* **EXERCISE DESCRIPTION**
For each line below with the word "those", write out a copy.

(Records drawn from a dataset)
++++++++++

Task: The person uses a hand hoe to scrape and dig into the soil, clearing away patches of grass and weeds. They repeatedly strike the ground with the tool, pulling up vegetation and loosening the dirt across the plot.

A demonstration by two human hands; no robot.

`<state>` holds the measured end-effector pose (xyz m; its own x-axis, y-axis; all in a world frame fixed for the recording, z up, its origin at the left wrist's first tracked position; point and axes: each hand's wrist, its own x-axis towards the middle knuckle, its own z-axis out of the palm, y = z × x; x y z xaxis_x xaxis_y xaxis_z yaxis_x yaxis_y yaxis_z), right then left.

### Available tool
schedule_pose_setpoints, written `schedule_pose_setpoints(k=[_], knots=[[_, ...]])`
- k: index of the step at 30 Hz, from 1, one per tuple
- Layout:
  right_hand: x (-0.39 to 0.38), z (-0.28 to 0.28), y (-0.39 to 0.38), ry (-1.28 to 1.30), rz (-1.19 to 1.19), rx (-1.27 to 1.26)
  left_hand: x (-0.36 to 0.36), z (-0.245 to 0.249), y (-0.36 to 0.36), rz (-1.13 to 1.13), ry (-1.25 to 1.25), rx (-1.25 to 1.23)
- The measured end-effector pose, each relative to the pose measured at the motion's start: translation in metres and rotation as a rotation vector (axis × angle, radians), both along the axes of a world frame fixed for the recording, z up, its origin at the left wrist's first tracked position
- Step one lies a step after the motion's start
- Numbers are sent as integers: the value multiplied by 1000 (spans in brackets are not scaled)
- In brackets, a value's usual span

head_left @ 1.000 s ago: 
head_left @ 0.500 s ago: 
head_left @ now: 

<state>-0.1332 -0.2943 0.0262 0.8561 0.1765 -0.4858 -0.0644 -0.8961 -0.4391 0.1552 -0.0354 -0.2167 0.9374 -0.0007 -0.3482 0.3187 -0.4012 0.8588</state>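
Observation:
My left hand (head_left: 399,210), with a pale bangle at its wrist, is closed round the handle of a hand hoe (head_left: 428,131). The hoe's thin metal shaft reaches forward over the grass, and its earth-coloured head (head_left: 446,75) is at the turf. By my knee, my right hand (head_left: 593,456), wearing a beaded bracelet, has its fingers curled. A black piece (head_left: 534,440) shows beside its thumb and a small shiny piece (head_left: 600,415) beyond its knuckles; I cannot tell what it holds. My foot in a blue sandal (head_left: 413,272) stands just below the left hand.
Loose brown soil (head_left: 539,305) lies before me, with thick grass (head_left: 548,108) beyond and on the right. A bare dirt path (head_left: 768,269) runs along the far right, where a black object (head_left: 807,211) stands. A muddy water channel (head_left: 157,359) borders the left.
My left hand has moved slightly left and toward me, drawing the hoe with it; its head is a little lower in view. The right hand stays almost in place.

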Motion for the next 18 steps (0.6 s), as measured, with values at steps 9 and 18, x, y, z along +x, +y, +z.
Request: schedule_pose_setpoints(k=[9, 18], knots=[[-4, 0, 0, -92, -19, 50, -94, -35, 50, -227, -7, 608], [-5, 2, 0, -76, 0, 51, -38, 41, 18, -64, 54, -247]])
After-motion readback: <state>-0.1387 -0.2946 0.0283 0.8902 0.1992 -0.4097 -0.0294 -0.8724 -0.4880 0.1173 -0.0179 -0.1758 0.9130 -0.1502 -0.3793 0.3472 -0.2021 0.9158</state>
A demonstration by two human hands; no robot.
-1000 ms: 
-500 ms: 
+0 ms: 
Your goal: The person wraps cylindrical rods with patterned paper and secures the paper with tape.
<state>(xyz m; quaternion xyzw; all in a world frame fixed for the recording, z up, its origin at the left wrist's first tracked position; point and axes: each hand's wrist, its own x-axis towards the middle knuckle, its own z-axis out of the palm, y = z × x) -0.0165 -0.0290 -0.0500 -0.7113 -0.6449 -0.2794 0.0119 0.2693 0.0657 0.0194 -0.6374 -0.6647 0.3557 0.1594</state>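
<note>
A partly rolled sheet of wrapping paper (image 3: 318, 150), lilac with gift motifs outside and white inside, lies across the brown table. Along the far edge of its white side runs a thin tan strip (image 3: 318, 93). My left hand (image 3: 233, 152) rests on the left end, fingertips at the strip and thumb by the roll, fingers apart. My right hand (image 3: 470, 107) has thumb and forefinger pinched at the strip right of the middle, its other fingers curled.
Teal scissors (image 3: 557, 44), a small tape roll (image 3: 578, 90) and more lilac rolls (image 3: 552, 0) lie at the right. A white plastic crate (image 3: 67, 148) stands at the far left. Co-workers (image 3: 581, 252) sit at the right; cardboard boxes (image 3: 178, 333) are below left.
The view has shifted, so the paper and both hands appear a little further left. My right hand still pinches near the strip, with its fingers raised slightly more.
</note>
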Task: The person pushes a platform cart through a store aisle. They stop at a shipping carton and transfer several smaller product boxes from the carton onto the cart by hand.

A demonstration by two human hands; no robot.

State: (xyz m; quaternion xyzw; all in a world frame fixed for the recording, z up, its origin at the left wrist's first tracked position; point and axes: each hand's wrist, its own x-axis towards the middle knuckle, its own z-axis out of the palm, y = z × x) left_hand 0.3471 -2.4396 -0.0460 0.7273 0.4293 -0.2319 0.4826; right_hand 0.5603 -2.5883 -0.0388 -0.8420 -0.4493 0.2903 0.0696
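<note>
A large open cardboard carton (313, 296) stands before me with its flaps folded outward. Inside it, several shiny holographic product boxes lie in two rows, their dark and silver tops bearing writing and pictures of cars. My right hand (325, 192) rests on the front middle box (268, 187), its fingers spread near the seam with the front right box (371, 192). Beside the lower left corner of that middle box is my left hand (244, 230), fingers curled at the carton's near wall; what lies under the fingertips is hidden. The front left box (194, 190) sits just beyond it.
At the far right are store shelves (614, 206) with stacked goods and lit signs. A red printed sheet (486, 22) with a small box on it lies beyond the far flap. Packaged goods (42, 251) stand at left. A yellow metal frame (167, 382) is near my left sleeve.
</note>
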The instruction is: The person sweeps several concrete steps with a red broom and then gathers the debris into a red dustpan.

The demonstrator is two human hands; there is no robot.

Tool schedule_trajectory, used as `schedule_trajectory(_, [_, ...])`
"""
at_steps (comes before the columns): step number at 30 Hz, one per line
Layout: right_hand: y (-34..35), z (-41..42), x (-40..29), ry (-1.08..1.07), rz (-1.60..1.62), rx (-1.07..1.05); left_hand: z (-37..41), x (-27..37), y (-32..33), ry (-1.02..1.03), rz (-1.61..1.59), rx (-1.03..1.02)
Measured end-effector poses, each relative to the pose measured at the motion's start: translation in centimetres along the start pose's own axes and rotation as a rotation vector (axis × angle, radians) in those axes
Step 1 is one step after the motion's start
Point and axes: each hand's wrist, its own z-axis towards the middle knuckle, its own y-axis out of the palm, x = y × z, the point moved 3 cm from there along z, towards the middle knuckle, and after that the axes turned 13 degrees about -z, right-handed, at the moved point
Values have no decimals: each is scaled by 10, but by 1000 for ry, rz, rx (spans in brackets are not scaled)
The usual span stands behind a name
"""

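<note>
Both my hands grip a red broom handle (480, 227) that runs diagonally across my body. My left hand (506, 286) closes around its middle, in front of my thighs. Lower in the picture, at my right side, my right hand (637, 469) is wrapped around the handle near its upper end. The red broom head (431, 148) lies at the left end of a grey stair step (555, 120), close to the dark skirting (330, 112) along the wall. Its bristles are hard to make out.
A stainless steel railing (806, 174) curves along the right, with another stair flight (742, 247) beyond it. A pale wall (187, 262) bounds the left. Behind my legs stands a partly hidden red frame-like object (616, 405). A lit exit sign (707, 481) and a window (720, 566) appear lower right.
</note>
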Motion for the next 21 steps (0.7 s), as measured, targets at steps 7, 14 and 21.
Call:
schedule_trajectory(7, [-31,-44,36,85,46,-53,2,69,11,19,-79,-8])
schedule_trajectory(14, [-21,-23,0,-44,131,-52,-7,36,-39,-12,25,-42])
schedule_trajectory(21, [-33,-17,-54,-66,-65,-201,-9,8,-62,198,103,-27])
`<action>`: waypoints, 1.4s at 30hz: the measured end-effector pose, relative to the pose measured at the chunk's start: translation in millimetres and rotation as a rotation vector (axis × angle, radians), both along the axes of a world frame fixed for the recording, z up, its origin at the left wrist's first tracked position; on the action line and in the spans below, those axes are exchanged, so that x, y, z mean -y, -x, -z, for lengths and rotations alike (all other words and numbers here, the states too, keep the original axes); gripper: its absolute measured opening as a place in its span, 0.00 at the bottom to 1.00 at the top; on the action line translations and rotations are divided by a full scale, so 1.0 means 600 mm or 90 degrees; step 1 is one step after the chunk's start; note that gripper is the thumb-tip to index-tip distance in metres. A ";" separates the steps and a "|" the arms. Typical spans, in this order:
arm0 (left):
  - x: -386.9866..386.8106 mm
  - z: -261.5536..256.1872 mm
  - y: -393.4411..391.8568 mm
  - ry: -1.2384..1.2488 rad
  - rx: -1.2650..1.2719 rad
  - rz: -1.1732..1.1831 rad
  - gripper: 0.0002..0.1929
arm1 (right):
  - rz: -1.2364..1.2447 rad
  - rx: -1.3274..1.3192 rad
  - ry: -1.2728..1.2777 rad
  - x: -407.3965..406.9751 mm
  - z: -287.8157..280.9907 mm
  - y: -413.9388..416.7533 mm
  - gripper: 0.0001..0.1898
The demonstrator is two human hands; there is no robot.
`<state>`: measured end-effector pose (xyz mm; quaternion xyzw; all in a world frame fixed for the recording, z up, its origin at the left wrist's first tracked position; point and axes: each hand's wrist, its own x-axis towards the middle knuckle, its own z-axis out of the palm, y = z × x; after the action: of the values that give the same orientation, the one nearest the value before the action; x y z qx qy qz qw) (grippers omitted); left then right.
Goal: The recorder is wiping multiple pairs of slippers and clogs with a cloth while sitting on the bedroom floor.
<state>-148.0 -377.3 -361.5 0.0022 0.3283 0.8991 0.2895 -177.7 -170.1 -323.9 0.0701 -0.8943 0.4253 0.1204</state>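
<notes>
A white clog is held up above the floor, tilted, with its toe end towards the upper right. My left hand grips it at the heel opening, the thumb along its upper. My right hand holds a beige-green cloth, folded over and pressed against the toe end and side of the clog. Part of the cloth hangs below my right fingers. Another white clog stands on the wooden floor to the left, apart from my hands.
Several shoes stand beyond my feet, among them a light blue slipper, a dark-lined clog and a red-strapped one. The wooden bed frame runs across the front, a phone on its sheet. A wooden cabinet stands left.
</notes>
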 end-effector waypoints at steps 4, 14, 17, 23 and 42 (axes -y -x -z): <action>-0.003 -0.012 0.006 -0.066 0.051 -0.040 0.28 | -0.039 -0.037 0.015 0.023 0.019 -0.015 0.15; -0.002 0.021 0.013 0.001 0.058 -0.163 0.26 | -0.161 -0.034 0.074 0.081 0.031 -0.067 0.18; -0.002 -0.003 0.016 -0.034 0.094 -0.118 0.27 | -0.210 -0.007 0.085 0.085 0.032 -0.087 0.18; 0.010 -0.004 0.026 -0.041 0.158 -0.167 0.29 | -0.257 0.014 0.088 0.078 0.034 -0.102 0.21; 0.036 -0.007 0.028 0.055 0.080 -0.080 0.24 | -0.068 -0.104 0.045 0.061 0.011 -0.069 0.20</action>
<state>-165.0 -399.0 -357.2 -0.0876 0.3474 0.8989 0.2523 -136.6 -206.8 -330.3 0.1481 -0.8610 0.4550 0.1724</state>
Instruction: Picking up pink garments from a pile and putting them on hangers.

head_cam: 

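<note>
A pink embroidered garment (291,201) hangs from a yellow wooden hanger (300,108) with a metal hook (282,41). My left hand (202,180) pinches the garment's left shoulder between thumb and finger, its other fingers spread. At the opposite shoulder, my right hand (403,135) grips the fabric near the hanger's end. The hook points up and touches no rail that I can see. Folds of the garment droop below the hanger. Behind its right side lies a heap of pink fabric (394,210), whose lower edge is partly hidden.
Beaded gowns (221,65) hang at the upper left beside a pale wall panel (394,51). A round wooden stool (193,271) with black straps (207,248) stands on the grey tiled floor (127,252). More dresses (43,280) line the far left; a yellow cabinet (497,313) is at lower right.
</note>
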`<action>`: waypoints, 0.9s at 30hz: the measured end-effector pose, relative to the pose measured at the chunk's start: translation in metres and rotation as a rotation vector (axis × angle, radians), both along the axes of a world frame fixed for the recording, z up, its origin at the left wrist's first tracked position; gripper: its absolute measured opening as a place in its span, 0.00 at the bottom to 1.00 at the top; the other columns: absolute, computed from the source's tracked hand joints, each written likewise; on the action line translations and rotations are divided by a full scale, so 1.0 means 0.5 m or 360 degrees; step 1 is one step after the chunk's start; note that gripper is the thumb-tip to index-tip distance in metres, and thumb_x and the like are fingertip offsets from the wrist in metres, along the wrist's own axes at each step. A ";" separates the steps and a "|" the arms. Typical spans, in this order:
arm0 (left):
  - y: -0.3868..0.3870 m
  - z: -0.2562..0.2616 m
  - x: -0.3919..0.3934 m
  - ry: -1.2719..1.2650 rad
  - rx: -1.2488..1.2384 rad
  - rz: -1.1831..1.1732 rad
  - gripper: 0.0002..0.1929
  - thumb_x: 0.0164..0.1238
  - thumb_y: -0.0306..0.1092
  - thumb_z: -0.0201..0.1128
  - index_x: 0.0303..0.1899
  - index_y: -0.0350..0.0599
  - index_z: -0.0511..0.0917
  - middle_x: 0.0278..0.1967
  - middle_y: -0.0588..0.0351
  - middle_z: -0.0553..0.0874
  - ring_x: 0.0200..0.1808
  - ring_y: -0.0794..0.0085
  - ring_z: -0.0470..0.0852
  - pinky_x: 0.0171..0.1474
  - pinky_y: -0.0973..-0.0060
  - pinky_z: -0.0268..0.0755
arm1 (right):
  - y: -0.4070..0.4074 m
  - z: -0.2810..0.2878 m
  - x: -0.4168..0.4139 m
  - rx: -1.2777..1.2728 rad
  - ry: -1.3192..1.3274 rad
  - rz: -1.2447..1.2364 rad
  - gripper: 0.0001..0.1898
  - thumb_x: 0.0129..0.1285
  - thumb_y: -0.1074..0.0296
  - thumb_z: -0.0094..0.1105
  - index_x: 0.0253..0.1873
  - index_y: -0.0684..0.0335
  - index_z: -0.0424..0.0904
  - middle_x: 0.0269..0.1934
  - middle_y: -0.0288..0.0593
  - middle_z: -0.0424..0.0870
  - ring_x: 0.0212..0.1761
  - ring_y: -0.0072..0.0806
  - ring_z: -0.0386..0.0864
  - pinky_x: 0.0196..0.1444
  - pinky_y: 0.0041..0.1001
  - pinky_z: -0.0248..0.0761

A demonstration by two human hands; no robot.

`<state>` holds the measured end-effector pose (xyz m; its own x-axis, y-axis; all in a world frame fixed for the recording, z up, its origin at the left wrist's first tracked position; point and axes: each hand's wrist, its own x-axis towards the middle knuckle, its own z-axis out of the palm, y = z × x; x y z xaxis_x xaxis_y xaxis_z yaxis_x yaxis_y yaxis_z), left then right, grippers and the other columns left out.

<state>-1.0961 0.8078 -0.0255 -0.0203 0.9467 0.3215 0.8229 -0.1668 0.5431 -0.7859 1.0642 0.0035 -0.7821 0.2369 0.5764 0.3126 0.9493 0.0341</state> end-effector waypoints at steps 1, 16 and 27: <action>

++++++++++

* **RESULT OF THIS EXERCISE**
Measured end-effector poses, each relative to the pose measured at the motion's start: translation in centimetres along the start pose's own axes and rotation as a rotation vector (axis × angle, radians) in those axes
`<action>`: waypoints, 1.4s at 30hz: the measured end-effector pose, relative to the pose measured at the chunk's start: translation in millimetres and rotation as a rotation vector (axis × angle, radians), both along the axes of a world frame fixed for the recording, z up, its origin at the left wrist's first tracked position; on the action line and in the spans below, those axes are exchanged, so that x, y, z mean -y, -x, -z, for lengths and rotations alike (all other words and numbers here, the states too, keep the original axes); gripper: its absolute measured opening as a place in its span, 0.00 at the bottom to 1.00 at the top; on the action line translations and rotations are divided by a full scale, so 1.0 means 600 mm or 90 degrees; step 1 is one step after the chunk's start; note that gripper is the thumb-tip to index-tip distance in metres. A ";" separates the steps and a "|" the arms. Typical spans, in this order:

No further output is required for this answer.